Byline: Sarah Raper

PARIS--"Just because we ride motorcycles doesn't mean we don't wash."
So pronounced Francoise Cauwet as she wheeled her black, 20-year-old Electra Glide into place alongside 600 other Harleys at an American-style barbecue here last Saturday that was preceded by an hour-long, police-escorted motorcade through Paris.
Francoise Cauwet is a HOG, a member of Harley Owners Group, and she was at an event hosted by L'Oreal to celebrate its new licensing deal with the Milwaukee-based motorcycle manufacturer. The beauty giant couldn't agree more with her comment about the grooming habits of bikers.

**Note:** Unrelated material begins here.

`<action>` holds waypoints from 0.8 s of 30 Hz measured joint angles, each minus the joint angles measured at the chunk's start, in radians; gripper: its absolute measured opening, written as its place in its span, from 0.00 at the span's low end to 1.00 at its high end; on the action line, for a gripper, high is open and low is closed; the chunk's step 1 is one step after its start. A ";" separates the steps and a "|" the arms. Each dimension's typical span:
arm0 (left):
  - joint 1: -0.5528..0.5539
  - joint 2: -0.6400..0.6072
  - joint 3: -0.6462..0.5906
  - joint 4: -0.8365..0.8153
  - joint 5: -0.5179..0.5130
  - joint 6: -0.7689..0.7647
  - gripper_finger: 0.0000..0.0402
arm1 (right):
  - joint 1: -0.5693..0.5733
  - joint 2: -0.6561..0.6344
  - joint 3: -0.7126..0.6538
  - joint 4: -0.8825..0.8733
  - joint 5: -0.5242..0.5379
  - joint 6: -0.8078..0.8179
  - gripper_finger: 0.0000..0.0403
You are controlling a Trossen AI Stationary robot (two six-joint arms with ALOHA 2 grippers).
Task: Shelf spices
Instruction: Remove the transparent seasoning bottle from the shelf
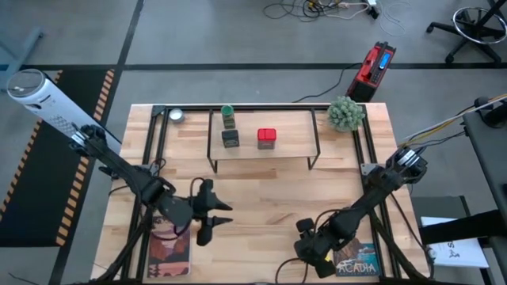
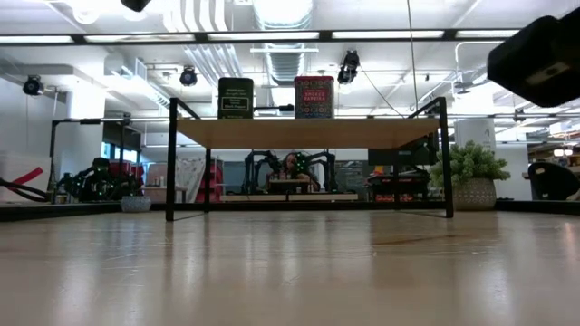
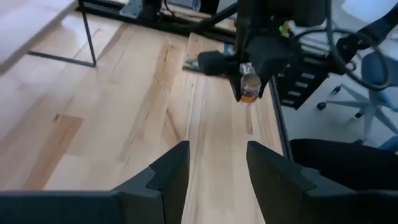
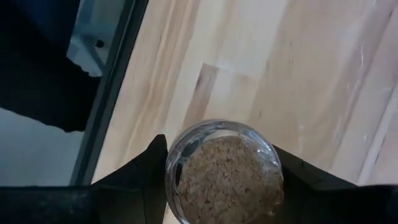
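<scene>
The shelf (image 1: 265,154) stands at the table's far middle, a light board on thin black rods. On its board stand the green-capped bottle (image 1: 228,114), the dark grey square jar (image 1: 230,138) and the red square tin (image 1: 267,138); the low view shows the grey jar (image 2: 236,98) and the red tin (image 2: 314,97) upright. My right gripper (image 1: 310,252) is near the table's near edge, right of centre, shut on the tiny round beige jar (image 4: 224,171). My left gripper (image 1: 224,212) hovers open left of centre, touching nothing. My right gripper pinches the tiny round jar (image 3: 250,88) between its two fingers, one on each side of its round wall (image 4: 177,168). The fingers come from above, pointing down. The jar sits upright at their ends, lifted clear of the table.
A round silver tin (image 1: 176,115) sits at the far left beside the shelf, and a potted plant (image 1: 346,113) at the far right. Books lie at the near left (image 1: 169,249) and near right (image 1: 358,263). Bare wood lies between the shelf and the grippers.
</scene>
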 joint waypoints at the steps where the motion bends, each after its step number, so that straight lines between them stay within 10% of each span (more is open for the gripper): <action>1: 0.000 -0.013 0.000 -0.004 0.000 0.000 0.37 | 0.002 -0.001 0.000 0.000 -0.004 0.015 0.46; 24: -0.001 -0.078 0.000 -0.043 -0.031 0.109 0.37 | 0.075 0.082 -0.003 0.115 0.215 0.286 0.43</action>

Why shouldn't Harley owners--and consumers who identify with them--have their own set of products? So L'Oreal will roar into the French market next week with a six-item fragrance line called Legendary Harley-Davidson and company executives are calling it their most important men's launch in Europe this year.
In addition, of course, L'Oreal hopes Harley will appeal even to men who have never had anything more exciting than a Schwinn between their legs.

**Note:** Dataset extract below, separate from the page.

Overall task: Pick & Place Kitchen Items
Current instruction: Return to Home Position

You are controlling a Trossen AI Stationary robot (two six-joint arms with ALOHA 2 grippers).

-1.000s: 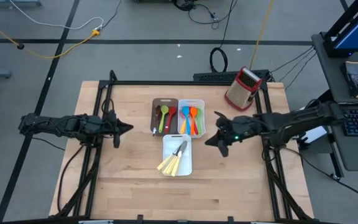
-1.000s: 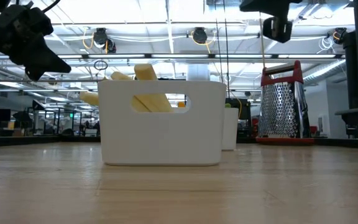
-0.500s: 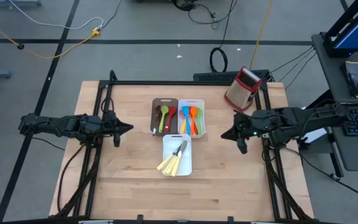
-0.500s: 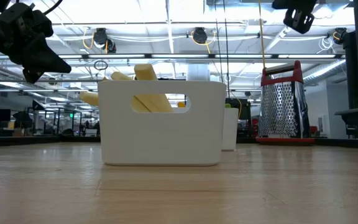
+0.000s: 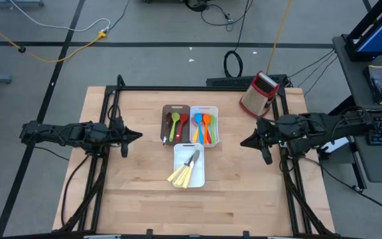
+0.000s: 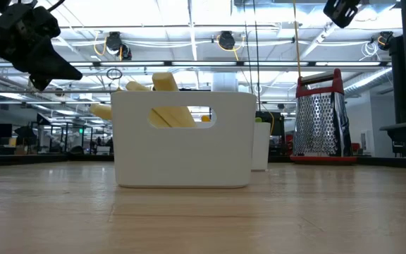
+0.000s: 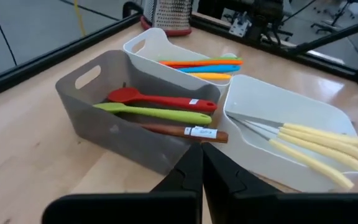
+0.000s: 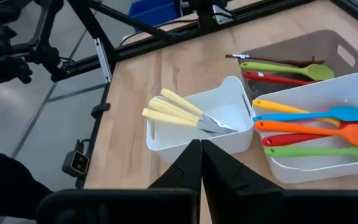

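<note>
Cream-handled knives (image 5: 184, 171) lie in the white bin (image 5: 200, 175); my right gripper (image 5: 246, 141), closed and empty, has pulled back rightward. Left gripper (image 5: 135, 136) waits, closed. Sorting looks done.

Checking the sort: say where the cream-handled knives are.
High view: the knives lie in the small white bin at mid-table, directly below the brown tray and white tray in the picture.
</note>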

If all goes well, Legendary will be rolled out next year to more markets, including the U.S.
In France, the company is aiming for $19 million (100 million francs) in sales by the end of 1995, said Alain Ducasse, managing director of Gemey, a L'Oreal mass-market division overseeing the launch.
Besides the broad brand name recognition that Harley-Davidson enjoys--it is recognized by 89 percent of men and 68 percent of women in France, according to an independent 1993 survey--and the marketing potential that creates, there are other interesting aspects to the project.

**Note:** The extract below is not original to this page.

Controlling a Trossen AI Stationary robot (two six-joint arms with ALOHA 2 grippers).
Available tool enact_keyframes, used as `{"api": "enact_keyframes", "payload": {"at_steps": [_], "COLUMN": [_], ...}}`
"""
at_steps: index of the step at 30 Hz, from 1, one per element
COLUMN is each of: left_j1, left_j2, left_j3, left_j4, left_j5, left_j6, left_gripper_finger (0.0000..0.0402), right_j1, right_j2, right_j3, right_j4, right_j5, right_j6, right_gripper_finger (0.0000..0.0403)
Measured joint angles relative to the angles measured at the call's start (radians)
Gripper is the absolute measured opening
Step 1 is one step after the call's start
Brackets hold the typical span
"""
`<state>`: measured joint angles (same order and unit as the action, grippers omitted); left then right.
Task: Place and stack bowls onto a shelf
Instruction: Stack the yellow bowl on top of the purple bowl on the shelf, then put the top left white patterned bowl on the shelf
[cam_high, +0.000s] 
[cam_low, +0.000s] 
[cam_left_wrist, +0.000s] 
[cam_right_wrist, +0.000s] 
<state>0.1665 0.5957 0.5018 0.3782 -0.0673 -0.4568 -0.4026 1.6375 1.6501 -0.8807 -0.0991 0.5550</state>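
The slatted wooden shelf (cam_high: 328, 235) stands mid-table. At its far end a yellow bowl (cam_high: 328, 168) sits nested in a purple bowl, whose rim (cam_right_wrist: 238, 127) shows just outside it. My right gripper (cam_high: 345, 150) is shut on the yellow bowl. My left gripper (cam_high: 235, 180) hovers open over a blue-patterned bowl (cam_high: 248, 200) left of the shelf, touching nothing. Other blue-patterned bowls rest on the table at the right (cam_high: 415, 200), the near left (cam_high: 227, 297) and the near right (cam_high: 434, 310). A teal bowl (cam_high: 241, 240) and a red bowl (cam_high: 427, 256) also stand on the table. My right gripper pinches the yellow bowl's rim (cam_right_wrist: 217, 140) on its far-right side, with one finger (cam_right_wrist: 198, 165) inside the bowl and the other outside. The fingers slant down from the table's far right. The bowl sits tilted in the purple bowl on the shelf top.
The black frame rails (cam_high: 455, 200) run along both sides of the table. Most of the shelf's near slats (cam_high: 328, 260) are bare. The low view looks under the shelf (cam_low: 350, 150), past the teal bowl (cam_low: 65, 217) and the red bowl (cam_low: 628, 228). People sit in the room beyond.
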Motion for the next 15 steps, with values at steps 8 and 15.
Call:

The launch challenges the traditional distribution system for men's lines in which products are usually introduced into either mass market outlets or prestige doors. Legendary will be sold in both classes of trade, including 1,000 prestige perfumeries and department stores, as well as mass market variety stores and the top 400 hypermarkets.
L'Oreal has successfully straddled different distribution channels before, with women's scents such as the Gloria Vanderbilt lines, Oui-Non by Kookai and the Naf Naf scents, but this will be the first time the group has made a major effort to bridge the mass-class divide in the men's category.
Patrick Rabain, managing director of the France division of L'Oréal and one of the chief architects of the Harley project, said it is old-fashioned to segment the market into two camps.
It is more important, he said, to target all types of stores where potential customers shop.
"It's not a debate about mass versus selective. It's a debate about modernity versus how things were done yesterday," Rabain said.
At a suggested price of $23 (119 francs) for the 100 ml. eau de toilette spray, the product will be priced above other men's scents at the hypermarket, where the average price is $19 (100 francs). But in perfumeries and department stores, it will be among the lowest-priced items.
The deodorant will sell for $6 (31 francs), and the aftershave will be priced at $7.50 (39 francs).
"It is not a mass market product," Rabain asserted. "It's a year 2000 product that is not based on elitism, but the quality is as good as any you will find in any prestige brand."
For years, L'Oreal has sought to license a name with a strong image that would appeal to a broad group of men. The firm considered sports cars, then set its sights on Harley-Davidson.
But Harley executives were gun-shy after surviving a short-lived fragrance deal with a small Swiss manufacturer called Luzar SA in 1988. The company considered the venture a flop, and wasn't about to repeat the mistake.
"They really wanted to determine two things about us," Rabain said."Did L'Oreal share basic corporate values such as a flair for design and the ability to carefully manage an image? Second, would our executives invest time personally in the project?"
Determined to protect its brand image, Harley-Davidson has been a demanding licensor all along, and Jeffrey L. Bleustein, president and chief operating officer for Harley's motorcycle division, still has the right to nix the U.S.launch.
The Milwaukee company even insisted that L'Oreal commission a survey of Harley owners in France and the U.S., asking them if a toiletries line would detract from the macho Harley image. Over 90 percent of the respondents said no.
Top L'Oreal executives traveled frequently to Milwaukee to soak up corporate culture there. There was never a question of commitment on the part of Rabain, who carries a photo of his limited-edition Heritage Softail Nostalgia, dubbed "the moo-glide" for its cowhide details.
Harley headquarters kept a close watch on product development.
"We weren't involved enough the first time around," Bleustein said.
The fragrance, developed by Givaudan-Roure's U.S. perfumers, is heavy on masculine musk and woody notes.
Bleustein said he is especially pleased with Legendary's packaging, which blends leather with chrome and uses the orange and black Harley logo.
The bottle lines are rounded, like the bikes, and the cap--which has an engraved eagle-and-shield insignia--is inspired by the ridges on the motor.
In addition, L'Oreal has taken the unusual step of instructing its French sales reps to personally visit eight or 10 perfumeries near their homes to explain the product and the launch. Usually, the sales force limits its calls to chain buyers.